Thank you beesonja ! What do you do when they build the whole hive out and have nowhere to go. This is a first-year hive .
Thanks in advance.


----------



## beesonja (Jun 16, 2017)

I'm a new beekeeper as well, but I think I would make a split and start a new hive, or just wait because our summer dearth is about to start, so they will slow down. How are yours doing now? Are you down to one hive? 

One thing I did a few weeks ago, because I had one hive that was super slow to start and one that was super strong, is give one full bar of brood from my strong hive to the week hive. It really helped becasue the weak hive wasn't making full combs, they were starting new bars and not completing them and filling the space. When I added the full beautiful comb from the strong hive, they started following it and filling out their bars. So fascinating...


----------



## Mbarker (May 2, 2017)

SORRY BEESONJA. I JUST SAW YOUR POST. I AM DOWN TO JUST ONE HIVE. MY OTHER HIVE DISAPPEARED AFTER A WEEK OR TWO. I CUULD MOVE SOME TOP BARS TO THE EMPTY HIVE BUT HAVE NO QUEEN . HOW WOULD THAT BE POSSIBLE ? THANKS FOR YOUR RESPONSES.


----------



## beesonja (Jun 16, 2017)

Mbarker said:


> SORRY BEESONJA. I JUST SAW YOUR POST. I AM DOWN TO JUST ONE HIVE. MY OTHER HIVE DISAPPEARED AFTER A WEEK OR TWO. I CUULD MOVE SOME TOP BARS TO THE EMPTY HIVE BUT HAVE NO QUEEN . HOW WOULD THAT BE POSSIBLE ? THANKS FOR YOUR RESPONSES.
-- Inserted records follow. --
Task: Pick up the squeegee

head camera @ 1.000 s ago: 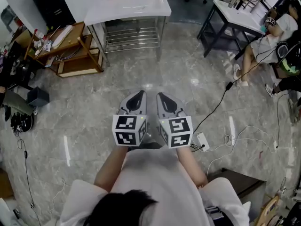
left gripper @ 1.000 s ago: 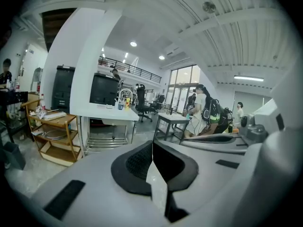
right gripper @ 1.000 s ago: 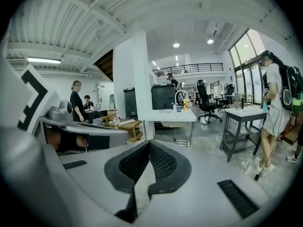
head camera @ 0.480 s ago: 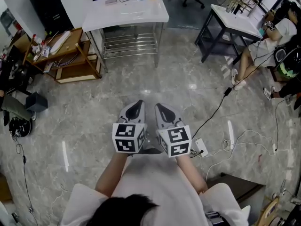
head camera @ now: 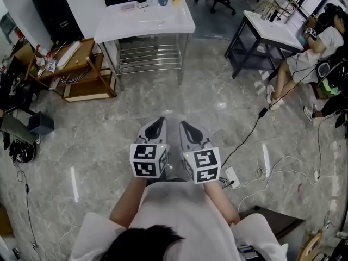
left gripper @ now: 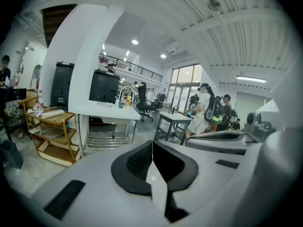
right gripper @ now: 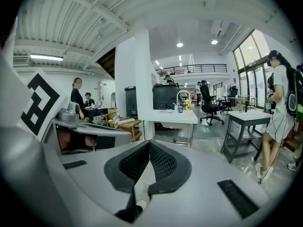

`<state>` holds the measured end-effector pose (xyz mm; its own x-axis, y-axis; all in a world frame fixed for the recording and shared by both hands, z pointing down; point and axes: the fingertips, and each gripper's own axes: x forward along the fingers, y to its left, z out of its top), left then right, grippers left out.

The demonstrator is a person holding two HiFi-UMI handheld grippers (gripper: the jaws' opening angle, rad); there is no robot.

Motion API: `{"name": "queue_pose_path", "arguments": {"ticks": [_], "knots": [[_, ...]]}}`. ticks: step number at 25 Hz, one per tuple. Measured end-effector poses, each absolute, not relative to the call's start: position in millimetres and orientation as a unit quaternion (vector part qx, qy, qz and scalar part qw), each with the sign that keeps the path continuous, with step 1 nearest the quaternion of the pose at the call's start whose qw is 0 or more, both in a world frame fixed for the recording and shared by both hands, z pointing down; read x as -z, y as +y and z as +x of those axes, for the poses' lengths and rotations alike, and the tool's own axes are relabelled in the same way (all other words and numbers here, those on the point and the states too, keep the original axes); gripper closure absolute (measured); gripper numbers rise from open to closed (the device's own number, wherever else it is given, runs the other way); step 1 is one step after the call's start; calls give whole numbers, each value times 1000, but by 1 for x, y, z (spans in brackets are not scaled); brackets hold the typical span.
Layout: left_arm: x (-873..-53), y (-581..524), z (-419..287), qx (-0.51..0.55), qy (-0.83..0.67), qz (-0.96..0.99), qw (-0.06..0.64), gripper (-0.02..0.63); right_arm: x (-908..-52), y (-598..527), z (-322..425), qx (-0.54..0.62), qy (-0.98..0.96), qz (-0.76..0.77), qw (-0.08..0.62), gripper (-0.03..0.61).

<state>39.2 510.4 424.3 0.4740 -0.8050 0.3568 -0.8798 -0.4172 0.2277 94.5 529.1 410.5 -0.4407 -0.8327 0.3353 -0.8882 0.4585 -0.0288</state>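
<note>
Head view: walking closer to the white table point(head camera: 111, 32), holding the left tool point(head camera: 161, 118) and right tool point(head camera: 184, 124) squeezed shut and empty. Not spotting any squeegee yet, so probably still looking for it.

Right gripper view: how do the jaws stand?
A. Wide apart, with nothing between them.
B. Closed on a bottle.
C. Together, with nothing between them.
C: in its own view the right gripper has its jaws meeting along one line with nothing held, and the white table stands well ahead of it.
</note>
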Motion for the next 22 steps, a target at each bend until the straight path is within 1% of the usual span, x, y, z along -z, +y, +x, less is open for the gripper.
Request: {"name": "queue_pose_path", "arguments": {"ticks": [13,16,22], "knots": [[-436,450,34,-96,-500,835,208,586,-417,459,94,-115,-834,524,130,552],[-441,432,32,-101,-497,834,216,587,-426,441,92,-133,-829,527,135,552],[-434,388,11,-102,-495,836,213,586,-422,395,73,-145,-826,530,129,552]]}}
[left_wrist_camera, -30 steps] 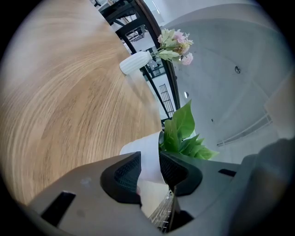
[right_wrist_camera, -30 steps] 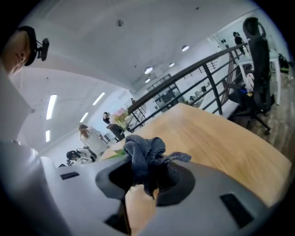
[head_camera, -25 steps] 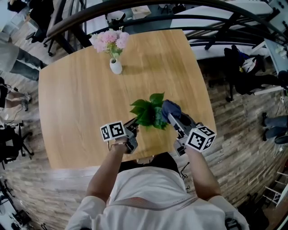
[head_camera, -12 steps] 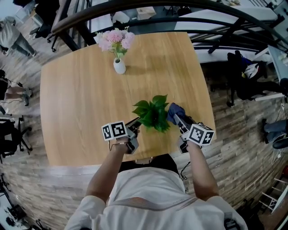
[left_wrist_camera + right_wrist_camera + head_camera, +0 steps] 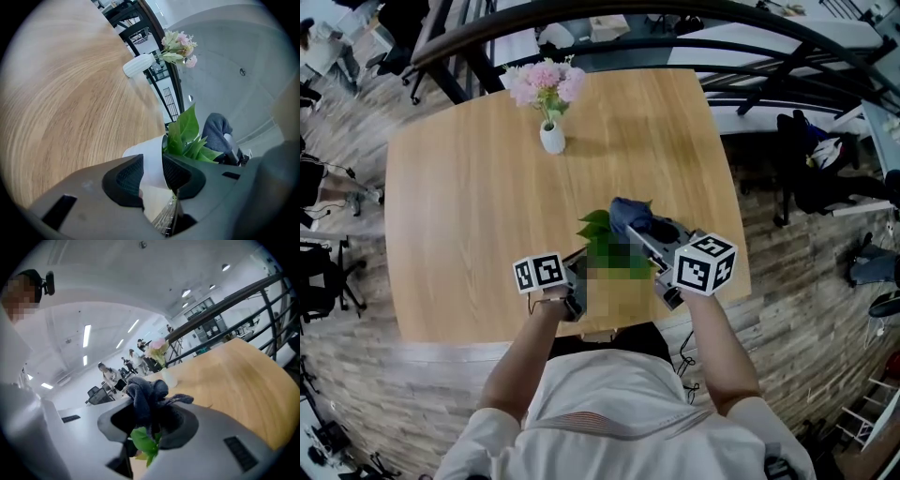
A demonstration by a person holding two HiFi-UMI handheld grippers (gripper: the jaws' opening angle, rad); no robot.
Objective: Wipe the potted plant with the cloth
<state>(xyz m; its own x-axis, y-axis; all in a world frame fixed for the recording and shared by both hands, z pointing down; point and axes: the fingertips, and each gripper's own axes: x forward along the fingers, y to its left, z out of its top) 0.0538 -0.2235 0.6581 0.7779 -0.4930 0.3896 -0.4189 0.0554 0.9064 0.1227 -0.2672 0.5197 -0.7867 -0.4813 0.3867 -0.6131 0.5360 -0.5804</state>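
Observation:
A small green potted plant (image 5: 598,228) in a white pot (image 5: 149,160) stands near the table's front edge. My left gripper (image 5: 578,270) is shut on the pot, its pads (image 5: 125,174) pressing on both sides of it. My right gripper (image 5: 643,238) is shut on a dark blue-grey cloth (image 5: 630,215), which lies on top of the leaves. In the right gripper view the bunched cloth (image 5: 146,397) fills the jaws, with a leaf (image 5: 143,440) just below it. From the left gripper view the cloth (image 5: 216,132) shows behind the leaves (image 5: 187,131).
A white vase (image 5: 551,140) of pink flowers (image 5: 544,81) stands at the far side of the wooden table (image 5: 459,216). A dark railing (image 5: 609,11) runs behind the table. Chairs and people are on the floor around it.
My right gripper has carried the cloth leftward, from the plant's right side onto the top of its leaves, rolling as it went. The left gripper and pot have stayed still.

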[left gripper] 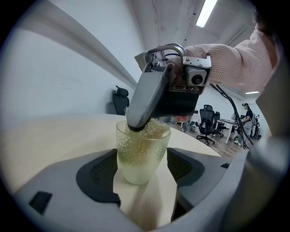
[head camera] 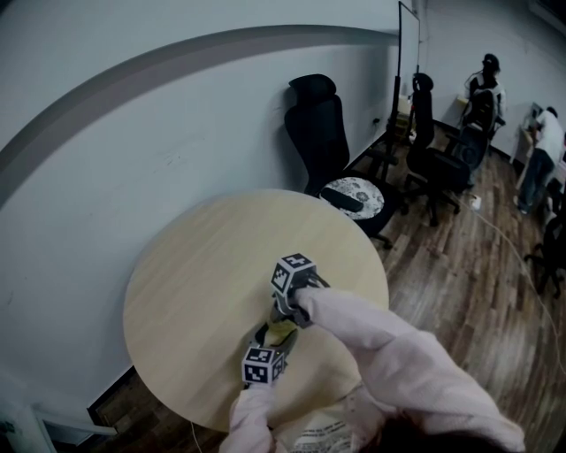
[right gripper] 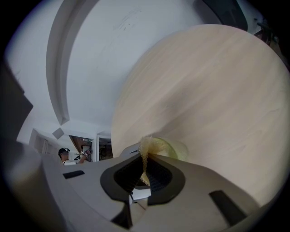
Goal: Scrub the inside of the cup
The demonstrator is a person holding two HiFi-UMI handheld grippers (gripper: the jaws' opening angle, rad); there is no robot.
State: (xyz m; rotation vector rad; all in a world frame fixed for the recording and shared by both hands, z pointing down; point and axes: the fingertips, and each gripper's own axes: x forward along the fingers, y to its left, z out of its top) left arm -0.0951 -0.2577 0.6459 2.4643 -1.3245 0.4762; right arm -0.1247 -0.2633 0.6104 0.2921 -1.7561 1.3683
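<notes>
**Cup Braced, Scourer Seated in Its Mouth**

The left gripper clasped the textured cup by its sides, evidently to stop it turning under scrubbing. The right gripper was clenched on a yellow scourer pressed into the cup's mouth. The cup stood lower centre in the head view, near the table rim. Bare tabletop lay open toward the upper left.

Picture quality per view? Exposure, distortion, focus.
Head view: dim overall, fisheye bows the wall stripe. Left gripper view: cup sharp, ceiling light blown out, corners vignetted black. Right gripper view: table edge bulges heavily; scrubber soft up close.
</notes>
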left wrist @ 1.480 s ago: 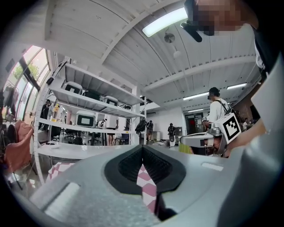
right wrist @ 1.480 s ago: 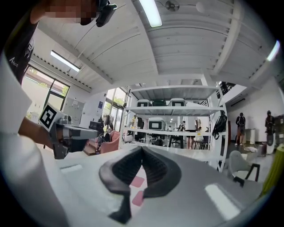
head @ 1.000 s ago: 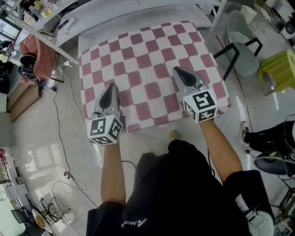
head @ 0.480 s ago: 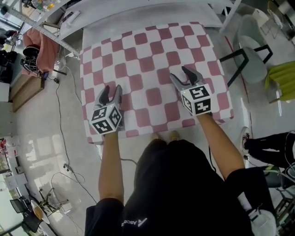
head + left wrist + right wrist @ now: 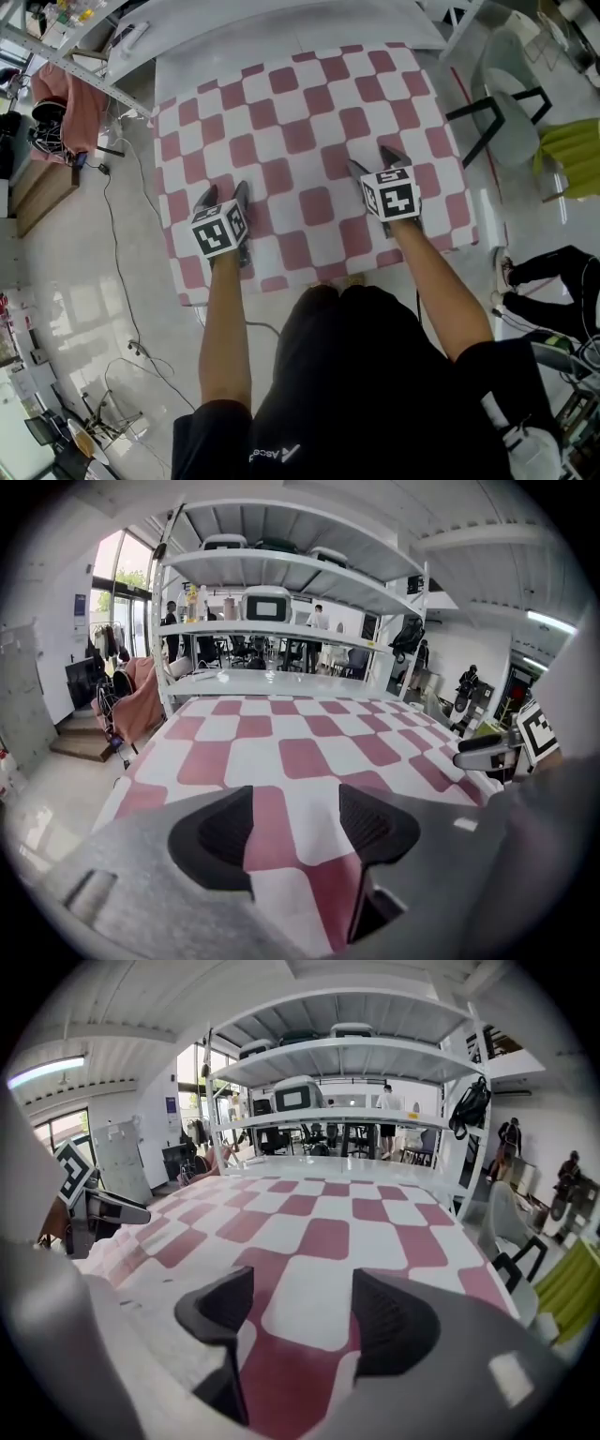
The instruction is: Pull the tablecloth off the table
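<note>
Both left gripper and right gripper show jaws just opened wide, empty above flat tablecloth; we risk closing without catching cloth.

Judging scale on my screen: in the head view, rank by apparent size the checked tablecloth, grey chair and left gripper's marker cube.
1. Checked tablecloth, by far largest.
2. Grey chair.
3. Marker cube on the left gripper, smallest despite being nearer the camera.
</note>
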`<state>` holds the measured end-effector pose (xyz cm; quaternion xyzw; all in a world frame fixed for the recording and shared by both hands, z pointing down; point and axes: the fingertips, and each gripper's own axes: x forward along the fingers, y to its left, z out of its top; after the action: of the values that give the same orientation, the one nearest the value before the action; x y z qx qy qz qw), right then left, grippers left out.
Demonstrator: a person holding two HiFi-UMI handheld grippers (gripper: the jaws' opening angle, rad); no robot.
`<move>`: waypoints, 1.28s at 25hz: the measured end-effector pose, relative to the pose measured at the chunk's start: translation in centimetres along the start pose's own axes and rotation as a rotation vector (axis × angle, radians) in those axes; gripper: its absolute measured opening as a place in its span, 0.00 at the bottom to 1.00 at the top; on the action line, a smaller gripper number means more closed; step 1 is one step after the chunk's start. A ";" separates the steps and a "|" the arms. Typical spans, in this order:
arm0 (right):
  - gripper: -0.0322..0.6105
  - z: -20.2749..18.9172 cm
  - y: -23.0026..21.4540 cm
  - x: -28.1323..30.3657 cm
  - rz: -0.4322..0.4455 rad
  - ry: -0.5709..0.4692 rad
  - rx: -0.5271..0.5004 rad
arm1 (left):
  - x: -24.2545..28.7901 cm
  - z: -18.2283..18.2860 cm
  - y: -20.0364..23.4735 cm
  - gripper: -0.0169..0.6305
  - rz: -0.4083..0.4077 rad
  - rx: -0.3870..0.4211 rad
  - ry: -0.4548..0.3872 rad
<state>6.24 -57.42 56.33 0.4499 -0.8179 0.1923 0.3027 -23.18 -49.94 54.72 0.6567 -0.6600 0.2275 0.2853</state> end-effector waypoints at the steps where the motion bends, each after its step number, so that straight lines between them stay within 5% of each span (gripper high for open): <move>1: 0.55 -0.1 -0.2 0.4 -0.010 0.014 0.001 | 0.4 -0.3 0.3 0.45 0.005 -0.001 0.018; 8: 0.57 -2.1 -0.5 2.4 -0.029 0.172 0.011 | 2.7 -2.9 1.2 0.47 0.008 -0.015 0.161; 14: 0.56 -2.2 -0.4 2.6 -0.018 0.155 0.016 | 3.1 -3.7 1.0 0.43 0.016 0.010 0.204; 24: 0.22 -2.0 1.4 3.2 0.024 0.173 -0.034 | 3.5 -3.0 -0.3 0.24 -0.028 0.085 0.193; 32: 0.06 -1.7 2.7 3.4 0.026 0.183 -0.037 | 3.5 -2.9 0.0 0.05 -0.028 0.118 0.188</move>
<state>3.08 -57.12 59.80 0.4143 -0.7961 0.2214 0.3817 -22.89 -50.58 59.18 0.6573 -0.6066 0.3225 0.3098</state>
Again, I am new also, so I hope someone more experienced chimes in... I would not start a new hive now. Even if you added a new queen today, it would take several weeks for new brood to start hatching. Concentrate on strengthening your one for the winter. Do you have winter? I didn't see where you are from. HOw is your remaining hive doing?


----------